Welcome to DataSift Python Client Library’s documentation!

Contents:

The official DataSift API library for Python. This module provides access to the REST API and also facilitates consuming streams.

Requires Python 2.4+.

To use, ‘import datasift’ and create a datasift.User object passing in your username and API key. See the examples folder for reference usage.

Source Code:

https://github.com/datasift/datasift-python

Examples:

https://github.com/datasift/datasift-python/tree/master/examples

DataSift Platform Documentation:

http://dev.datasift.com/docs/

Copyright (C) 2012 MediaSift Ltd. All Rights Reserved.

This software is Open Source. Read the license:

https://github.com/datasift/datasift-python/blob/master/LICENSE

exception datasift.APIError[source]

Thrown for errors that occur while talking to the DataSift API.

exception datasift.AccessDeniedError[source]

This exception is thrown when an access denied error is returned by the DataSift API.

class datasift.ApiClient[source]

The default class used for accessing the DataSift API.

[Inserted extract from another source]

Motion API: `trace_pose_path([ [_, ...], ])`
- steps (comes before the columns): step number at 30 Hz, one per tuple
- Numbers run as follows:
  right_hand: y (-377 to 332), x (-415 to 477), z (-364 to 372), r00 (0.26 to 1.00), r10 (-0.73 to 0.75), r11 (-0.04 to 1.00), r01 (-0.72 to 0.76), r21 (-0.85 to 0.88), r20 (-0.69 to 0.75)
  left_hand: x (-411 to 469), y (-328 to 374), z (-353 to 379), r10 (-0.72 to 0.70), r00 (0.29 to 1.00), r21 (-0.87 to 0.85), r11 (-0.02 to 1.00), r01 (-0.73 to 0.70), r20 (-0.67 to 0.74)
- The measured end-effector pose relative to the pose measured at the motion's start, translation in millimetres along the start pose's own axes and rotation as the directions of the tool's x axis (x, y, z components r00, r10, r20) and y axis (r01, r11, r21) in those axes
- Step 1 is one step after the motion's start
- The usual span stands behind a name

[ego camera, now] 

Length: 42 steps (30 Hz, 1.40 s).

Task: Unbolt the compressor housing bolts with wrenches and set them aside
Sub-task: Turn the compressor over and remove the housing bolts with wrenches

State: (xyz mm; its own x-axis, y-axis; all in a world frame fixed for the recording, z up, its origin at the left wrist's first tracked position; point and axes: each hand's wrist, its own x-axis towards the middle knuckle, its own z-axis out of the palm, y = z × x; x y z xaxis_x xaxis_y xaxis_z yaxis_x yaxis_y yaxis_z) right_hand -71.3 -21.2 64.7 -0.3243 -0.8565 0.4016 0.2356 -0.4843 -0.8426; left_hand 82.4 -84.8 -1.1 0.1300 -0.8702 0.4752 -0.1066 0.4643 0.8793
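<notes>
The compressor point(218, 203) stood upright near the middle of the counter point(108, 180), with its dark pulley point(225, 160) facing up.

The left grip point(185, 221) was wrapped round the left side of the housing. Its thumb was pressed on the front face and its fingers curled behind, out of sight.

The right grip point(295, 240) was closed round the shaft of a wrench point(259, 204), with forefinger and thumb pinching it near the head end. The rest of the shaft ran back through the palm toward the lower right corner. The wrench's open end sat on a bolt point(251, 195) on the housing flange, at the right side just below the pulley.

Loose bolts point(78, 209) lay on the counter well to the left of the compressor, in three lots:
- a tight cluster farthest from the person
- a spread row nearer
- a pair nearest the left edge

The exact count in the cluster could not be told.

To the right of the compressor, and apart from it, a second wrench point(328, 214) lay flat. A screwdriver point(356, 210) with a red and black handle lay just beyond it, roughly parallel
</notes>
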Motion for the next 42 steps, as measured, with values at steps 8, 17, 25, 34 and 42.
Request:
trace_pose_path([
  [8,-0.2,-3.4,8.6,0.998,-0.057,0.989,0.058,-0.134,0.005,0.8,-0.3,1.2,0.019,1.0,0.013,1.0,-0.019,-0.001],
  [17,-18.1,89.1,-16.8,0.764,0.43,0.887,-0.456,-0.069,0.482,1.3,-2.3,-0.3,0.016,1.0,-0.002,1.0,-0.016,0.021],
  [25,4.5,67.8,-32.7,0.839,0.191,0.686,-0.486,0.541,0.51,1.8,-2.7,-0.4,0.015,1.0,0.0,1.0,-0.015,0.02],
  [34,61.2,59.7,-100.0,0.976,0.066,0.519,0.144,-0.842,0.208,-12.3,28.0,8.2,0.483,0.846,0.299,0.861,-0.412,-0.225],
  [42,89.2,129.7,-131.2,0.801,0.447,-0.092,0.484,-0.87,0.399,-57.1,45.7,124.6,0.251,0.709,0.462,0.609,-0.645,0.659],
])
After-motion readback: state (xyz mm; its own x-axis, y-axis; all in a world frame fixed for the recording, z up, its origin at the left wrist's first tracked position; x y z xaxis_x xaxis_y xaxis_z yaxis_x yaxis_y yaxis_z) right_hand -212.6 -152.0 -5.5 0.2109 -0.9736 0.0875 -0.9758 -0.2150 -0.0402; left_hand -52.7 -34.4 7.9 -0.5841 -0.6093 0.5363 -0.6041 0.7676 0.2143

call(username, api_key, endpoint, params={}, user_agent='DataSiftPython/0.5.6')[source]

Make a call to a DataSift API endpoint.

exception datasift.CompileFailedError[source]

Thrown when compilation of a definition fails.

class datasift.Definition(user, csdl='', hash=False)[source]

A Definition instance represents a stream definition.

clear_hash()[source]

Reset the hash to false. The effect of this is to mark the definition as requiring compilation. Also resets other variables that depend on the CSDL.

compile()[source]

Call the DataSift API to compile this definition. If compilation succeeds we store the details in the response.

create_historic(start, end, sources, sample, name)[source]

Create a historic query based on this definition.

get()[source]

Get the definition’s CSDL string.

get_buffered(count=False, from_id=False)[source]

Call the DataSift API to get buffered interactions.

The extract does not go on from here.